E su questi temi pensa di guache l’ascolto e l’appoggio dei 5 Stelle?
«Mi rivolgerò a tutto il Consiglio regionale. Non ci sono pregiudiziali nei confronti di nessuno. La nostra sarà una proposta di governo basata su innovazione, trasparenza taglio dei costi della politica, sviluppo e lavoro. Su questi punti ci sono affinità: se ci sarà anche consenso con il Movimento 5 Stelle lo vedremo in aula. Questi, però, sono temi pieni della proposta che avevamo messo in campo e che i cittadini hanno riconosciuto come nostro patrimonio identitario».
Qui il Pd e il centrosinistra hanno tenuto meglio che altrove, come mai?
«In Lazio c’è stato un risultato straordinario perché in un quadro di incredibile frammentazione, partendo da un risultato sfiorava il 30% alla Camera, in Regione siamo intorno al 40%».
È stato favorito dal voto disgiunto?
«Sicuramente. Sono stati in tanti a scegliere la proposta politica che abbiamo messa in campo per la Regione, pur avendo fatto scelte diverse in campo politico ».
E questo come se lo spiega?
«Probabilmente qui è passato un messaggio diverso, più forte rispetto a rabbia e astensionismo: in Lazio ha vinto la buona politica e credo che questo risultato di affidi una grande responsabilità. Dobbiamo cambiare questa Regione e restituire all’istituzione dignità e autorevolezza».

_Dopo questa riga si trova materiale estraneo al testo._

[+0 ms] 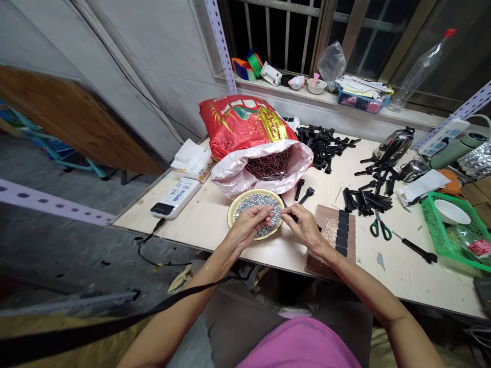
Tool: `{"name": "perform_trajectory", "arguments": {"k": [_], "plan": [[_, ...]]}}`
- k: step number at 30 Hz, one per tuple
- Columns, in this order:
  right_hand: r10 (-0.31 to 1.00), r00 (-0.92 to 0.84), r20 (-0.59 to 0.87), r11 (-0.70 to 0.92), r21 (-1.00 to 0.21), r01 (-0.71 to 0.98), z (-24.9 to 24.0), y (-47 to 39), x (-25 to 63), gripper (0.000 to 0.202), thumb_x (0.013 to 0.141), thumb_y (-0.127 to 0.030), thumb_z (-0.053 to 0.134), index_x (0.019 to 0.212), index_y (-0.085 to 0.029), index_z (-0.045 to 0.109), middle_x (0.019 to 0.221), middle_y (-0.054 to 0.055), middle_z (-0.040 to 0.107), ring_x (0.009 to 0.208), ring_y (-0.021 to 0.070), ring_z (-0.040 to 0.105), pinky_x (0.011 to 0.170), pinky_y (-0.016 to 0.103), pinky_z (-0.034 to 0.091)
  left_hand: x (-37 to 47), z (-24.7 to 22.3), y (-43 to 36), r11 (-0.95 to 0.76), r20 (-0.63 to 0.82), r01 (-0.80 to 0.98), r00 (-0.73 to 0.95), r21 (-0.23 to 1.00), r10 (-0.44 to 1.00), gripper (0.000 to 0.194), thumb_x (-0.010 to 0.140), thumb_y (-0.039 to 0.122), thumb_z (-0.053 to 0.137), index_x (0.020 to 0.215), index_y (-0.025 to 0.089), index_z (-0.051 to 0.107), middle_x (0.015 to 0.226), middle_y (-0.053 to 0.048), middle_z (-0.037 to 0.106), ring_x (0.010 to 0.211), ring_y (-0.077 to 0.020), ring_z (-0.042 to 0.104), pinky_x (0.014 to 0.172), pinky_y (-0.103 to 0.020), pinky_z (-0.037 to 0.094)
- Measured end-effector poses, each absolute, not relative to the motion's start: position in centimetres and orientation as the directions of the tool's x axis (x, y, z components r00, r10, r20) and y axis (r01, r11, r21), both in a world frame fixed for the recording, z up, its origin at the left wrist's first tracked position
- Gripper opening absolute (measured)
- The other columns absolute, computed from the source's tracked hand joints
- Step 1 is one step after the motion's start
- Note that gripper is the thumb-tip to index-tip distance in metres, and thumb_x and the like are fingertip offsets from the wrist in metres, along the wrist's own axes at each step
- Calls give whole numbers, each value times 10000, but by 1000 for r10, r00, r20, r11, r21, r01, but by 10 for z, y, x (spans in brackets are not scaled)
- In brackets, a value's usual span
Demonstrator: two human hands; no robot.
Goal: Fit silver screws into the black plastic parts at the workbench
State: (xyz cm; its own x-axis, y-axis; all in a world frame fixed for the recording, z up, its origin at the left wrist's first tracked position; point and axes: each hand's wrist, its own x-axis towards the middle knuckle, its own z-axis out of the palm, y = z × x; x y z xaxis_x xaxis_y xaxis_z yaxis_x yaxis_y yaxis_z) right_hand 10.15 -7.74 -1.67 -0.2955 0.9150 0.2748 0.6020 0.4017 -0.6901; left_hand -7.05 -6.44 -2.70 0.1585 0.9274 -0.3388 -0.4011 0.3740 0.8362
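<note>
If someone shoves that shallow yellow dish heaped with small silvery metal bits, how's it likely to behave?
The shallow yellow dish probably slides on the smooth pale wooden tabletop rather than tipping, since it sits low and wide. It is likely heavy for its size. The loose silvery metal bits, heaped near rim height, could spill.

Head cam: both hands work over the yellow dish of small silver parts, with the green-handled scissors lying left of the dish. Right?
Not quite. In the head view the left hand and right hand do meet over the yellow dish of silver parts, but the green-handled scissors lie to its right, past the brown board.
</note>
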Motion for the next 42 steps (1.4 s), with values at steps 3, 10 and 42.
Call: {"name": "perform_trajectory", "arguments": {"k": [3, 10, 42], "plan": [[898, -318, 305, 439, -564, 699, -17, -82, 102, 133, 923, -227, 513, 915, -195, 641, 871, 21, 635, 762, 118, 615, 653, 207, 451, -72, -28, -65, 346, -310, -314, 159, 884, 937, 421, 436, 435, 869, 682, 139, 699, 549, 13, 629, 467, -88, 545, 527, -242, 502], [844, -368, 390, 481, -248, 841, -24, -89, 98, 225, 959, -224, 444, 891, -195, 656, 818, 38, 636, 692, 110, 591, 582, 206, 394, -68, -28, -68, 189, -190, -119, 8, 975, 982, 374, 503, 458, 823, 666, 145, 701, 540, 6, 633, 465, -109, 554, 514, -242, 462], [894, -304, 330, 411, -333, 849, -24, -88, 95, 184, 956, -279, 468, 972, -179, 621, 889, 37, 661, 721, 116, 616, 532, 202, 378, -59, -24, -70, 136, -136, -66, -1, 989, 991, 430, 562, 532, 753, 714, 135, 688, 588, 12, 622, 511, -116, 567, 571, -255, 467]]}}
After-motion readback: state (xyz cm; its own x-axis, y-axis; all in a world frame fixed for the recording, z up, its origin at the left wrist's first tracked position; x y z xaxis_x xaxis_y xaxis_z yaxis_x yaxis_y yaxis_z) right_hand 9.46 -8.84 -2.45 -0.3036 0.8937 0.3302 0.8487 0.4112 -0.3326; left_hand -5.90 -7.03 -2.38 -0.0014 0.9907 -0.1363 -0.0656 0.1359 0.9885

Eppure anche qui il Movimento 5 Stelle ha fatto incetta di consensi.
«Non deve sfuggire a nessuno che il Lazio, come l’Italia intera, soffre. In questo voto è esplosa una voglia di rigore e trasparenza, un grido di dolore che abbiamo ascoltato in campagna elettorale. In parte è stata intercettata dai grillini, in parte siamo stati noi ad assorbirla. Ma non vogliamo cavalcarla, bensì provare a estirparla col buongoverno».
Quale sarà il suo primo provvedimento da governatore?
«Eredito una Regione in condizioni disastrose. E bisognerà fare i conti con questo. Se fosse un’azienda sarebbe in default, con 22 miliardi di debito, una situazione sociale drammatica, aggravata da nomine volute dalla Polverini fino a pochi giorni dal voto: una storia, francamente, molto triste. Detto ciò, ci concentreremo su una proposta seria per tagliare i costi della politica».
Lei era destinato a correre per il Campidoglio, ora si ritrova alla Regione: rimpianti?
«Nessuno, anzi. Abbiamo visto che è stata la scelta giusta. Alla Pisana sarò il presidente di tutti. E, a proposito del Comune di Roma, per vincere useremo la stessa arma: la buona politica».
Che pensa della situazione nazionale? Da neo governatore auspica un governo di larghe intese?
«Intanto, auspico un governo. In ogni caso, in questa partita, Bersani si è battuto come un leone».